• [Try it]
Copy the data below in full, exactly as it appears.

• [Data section]

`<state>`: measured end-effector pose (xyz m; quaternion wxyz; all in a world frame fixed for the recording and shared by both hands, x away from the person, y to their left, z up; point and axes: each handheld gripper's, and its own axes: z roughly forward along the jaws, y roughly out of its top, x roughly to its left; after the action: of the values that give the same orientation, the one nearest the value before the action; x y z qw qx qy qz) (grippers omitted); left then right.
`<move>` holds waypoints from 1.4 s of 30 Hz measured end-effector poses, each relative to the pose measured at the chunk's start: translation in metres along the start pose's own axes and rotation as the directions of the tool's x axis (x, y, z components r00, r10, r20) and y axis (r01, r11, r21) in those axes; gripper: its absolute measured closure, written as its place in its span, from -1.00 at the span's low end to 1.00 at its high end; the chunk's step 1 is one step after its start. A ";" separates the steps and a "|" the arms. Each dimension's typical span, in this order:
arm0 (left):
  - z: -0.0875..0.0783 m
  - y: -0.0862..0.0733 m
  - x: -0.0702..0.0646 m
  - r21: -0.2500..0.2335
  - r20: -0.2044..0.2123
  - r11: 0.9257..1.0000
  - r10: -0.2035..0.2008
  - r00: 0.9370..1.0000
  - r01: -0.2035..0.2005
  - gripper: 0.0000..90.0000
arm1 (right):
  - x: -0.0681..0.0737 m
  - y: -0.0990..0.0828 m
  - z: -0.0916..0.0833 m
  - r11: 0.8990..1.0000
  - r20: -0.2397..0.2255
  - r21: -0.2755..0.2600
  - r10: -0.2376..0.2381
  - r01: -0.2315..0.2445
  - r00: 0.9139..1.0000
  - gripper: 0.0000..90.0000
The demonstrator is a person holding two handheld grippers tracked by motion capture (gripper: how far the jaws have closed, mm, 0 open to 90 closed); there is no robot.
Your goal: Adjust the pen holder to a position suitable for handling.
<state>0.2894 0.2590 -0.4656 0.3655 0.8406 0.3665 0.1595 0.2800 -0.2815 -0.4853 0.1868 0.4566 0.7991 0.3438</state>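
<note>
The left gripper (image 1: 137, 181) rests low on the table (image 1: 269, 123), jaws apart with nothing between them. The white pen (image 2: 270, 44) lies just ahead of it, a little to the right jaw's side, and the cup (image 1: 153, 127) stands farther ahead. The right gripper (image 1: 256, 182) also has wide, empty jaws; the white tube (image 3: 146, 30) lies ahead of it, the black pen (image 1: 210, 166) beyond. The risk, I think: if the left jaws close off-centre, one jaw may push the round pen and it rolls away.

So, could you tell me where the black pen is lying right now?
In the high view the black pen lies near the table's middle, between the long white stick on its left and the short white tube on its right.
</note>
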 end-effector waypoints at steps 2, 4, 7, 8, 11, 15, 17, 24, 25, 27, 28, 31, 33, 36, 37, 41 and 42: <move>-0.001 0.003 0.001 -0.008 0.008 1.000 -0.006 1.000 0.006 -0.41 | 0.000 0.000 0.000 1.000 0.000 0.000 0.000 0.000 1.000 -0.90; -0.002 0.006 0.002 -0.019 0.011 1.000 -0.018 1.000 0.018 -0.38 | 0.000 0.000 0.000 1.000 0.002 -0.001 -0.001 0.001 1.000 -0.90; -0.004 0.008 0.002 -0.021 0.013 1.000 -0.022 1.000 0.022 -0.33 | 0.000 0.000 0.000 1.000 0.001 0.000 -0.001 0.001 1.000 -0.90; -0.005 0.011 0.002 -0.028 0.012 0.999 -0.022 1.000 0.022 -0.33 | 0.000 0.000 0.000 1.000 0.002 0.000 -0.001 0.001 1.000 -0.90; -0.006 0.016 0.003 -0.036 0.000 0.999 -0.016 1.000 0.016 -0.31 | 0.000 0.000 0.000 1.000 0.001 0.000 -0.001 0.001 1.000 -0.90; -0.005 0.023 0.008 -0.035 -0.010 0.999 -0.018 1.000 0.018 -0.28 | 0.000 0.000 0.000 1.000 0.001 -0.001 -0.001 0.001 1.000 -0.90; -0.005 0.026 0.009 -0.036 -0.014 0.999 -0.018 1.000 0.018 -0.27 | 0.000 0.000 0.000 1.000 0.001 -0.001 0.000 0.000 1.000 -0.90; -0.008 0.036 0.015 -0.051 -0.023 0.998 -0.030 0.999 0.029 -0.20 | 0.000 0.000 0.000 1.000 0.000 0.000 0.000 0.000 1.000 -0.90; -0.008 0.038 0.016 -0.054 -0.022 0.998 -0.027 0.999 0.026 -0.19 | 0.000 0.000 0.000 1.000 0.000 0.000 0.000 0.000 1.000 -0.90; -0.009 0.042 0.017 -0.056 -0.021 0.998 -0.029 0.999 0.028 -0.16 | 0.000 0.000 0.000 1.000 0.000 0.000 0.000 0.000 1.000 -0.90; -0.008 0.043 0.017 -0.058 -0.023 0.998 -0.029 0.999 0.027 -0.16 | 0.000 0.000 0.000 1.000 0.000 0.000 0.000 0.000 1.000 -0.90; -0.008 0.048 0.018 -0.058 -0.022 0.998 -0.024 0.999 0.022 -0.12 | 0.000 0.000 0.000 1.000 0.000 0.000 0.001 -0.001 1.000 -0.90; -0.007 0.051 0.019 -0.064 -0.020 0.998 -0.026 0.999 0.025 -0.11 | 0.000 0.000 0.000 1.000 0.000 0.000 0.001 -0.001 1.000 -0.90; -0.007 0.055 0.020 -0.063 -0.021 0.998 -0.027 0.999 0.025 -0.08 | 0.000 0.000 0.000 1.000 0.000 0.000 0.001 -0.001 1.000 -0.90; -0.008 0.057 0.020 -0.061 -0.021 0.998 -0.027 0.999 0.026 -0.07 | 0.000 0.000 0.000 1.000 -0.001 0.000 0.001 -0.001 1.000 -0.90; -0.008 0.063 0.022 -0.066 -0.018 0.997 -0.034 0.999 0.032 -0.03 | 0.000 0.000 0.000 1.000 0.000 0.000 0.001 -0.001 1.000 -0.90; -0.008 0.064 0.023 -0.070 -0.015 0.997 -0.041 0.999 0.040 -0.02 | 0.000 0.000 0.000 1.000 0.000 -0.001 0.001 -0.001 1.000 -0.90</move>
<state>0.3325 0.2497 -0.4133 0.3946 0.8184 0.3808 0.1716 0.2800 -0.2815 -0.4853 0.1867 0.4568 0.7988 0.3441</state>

• [Solved exercise]
`<state>`: measured end-effector pose (xyz m; quaternion wxyz; all in a world frame fixed for the recording and shared by both hands, x away from the person, y to their left, z up; point and axes: each handheld gripper's, and its own axes: z roughly forward along the jaws, y roughly out of its top, x roughly to its left; after the action: of the values that give the same orientation, the one nearest the value before the action; x y z qw qx qy qz) (grippers omitted); left then right.
`<move>` holds waypoints from 1.4 s of 30 Hz measured end-effector poses, each relative to the pose measured at the chunk's start: translation in metres along the start pose's own axes and rotation as the directions of the tool's x axis (x, y, z components r00, r10, r20) and y axis (r01, r11, r21) in those axes; gripper: its absolute measured closure, written as its place in its span, from -1.00 at the span's low end to 1.00 at its high end; the chunk's step 1 is one step after its start. A ";" separates the steps and a "|" the arms. Each dimension's typical span, in this order:
arm0 (left):
  - z: -0.0875..0.0783 m
  - y: -0.0862..0.0733 m
  - x: -0.0702..0.0646 m
  - r21: -0.2500..0.2335
  - r20: -0.2044..0.2123
  - r11: 0.9257..1.0000
  - r10: -0.2035..0.2008
  - r00: 0.9370..1.0000
  - r01: -0.2035..0.2005
  - gripper: 0.0000..90.0000
arm1 (right):
  - x: -0.0681..0.0737 m
  - y: -0.0990..0.0828 m
  - z: -0.0916..0.0833 m
  - r11: 0.8990..1.0000
  - r20: -0.2397..0.2255
  - r21: -0.2755..0.2600
  - r10: -0.2376..0.2381
  - r01: -0.2315..0.2445
  - r00: 0.9139..1.0000
  - gripper: 0.0000..90.0000
The demonstrator is a person holding two handheld grippers tracked by motion capture (gripper: how far the jaws have closed, mm, 0 open to 90 closed); there is no robot.
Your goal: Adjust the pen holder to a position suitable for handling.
<state>0.2894 0.2590 -0.4656 0.3655 0.8406 0.3665 0.1595 0.2800 -0.2815 -0.4853 0.1868 0.4566 0.7991 0.3438</state>
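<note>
The left gripper (image 1: 137, 181) rests low on the table (image 1: 269, 123), jaws apart with nothing between them. The white pen (image 2: 270, 44) lies just ahead of it, a little to the right jaw's side, and the cup (image 1: 153, 127) stands farther ahead. The right gripper (image 1: 256, 182) also has wide, empty jaws; the white tube (image 3: 146, 30) lies ahead of it, the black pen (image 1: 210, 166) beyond. The risk, I think: if the left jaws close off-centre, one jaw may push the round pen and it rolls away.

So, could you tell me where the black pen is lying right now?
In the high view the black pen lies near the table's middle, between the long white stick on its left and the short white tube on its right.
</note>
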 end-effector waypoints at steps 2, 4, 7, 8, 11, 15, 17, 24, 25, 27, 28, 31, 33, 36, 37, 41 and 42: <move>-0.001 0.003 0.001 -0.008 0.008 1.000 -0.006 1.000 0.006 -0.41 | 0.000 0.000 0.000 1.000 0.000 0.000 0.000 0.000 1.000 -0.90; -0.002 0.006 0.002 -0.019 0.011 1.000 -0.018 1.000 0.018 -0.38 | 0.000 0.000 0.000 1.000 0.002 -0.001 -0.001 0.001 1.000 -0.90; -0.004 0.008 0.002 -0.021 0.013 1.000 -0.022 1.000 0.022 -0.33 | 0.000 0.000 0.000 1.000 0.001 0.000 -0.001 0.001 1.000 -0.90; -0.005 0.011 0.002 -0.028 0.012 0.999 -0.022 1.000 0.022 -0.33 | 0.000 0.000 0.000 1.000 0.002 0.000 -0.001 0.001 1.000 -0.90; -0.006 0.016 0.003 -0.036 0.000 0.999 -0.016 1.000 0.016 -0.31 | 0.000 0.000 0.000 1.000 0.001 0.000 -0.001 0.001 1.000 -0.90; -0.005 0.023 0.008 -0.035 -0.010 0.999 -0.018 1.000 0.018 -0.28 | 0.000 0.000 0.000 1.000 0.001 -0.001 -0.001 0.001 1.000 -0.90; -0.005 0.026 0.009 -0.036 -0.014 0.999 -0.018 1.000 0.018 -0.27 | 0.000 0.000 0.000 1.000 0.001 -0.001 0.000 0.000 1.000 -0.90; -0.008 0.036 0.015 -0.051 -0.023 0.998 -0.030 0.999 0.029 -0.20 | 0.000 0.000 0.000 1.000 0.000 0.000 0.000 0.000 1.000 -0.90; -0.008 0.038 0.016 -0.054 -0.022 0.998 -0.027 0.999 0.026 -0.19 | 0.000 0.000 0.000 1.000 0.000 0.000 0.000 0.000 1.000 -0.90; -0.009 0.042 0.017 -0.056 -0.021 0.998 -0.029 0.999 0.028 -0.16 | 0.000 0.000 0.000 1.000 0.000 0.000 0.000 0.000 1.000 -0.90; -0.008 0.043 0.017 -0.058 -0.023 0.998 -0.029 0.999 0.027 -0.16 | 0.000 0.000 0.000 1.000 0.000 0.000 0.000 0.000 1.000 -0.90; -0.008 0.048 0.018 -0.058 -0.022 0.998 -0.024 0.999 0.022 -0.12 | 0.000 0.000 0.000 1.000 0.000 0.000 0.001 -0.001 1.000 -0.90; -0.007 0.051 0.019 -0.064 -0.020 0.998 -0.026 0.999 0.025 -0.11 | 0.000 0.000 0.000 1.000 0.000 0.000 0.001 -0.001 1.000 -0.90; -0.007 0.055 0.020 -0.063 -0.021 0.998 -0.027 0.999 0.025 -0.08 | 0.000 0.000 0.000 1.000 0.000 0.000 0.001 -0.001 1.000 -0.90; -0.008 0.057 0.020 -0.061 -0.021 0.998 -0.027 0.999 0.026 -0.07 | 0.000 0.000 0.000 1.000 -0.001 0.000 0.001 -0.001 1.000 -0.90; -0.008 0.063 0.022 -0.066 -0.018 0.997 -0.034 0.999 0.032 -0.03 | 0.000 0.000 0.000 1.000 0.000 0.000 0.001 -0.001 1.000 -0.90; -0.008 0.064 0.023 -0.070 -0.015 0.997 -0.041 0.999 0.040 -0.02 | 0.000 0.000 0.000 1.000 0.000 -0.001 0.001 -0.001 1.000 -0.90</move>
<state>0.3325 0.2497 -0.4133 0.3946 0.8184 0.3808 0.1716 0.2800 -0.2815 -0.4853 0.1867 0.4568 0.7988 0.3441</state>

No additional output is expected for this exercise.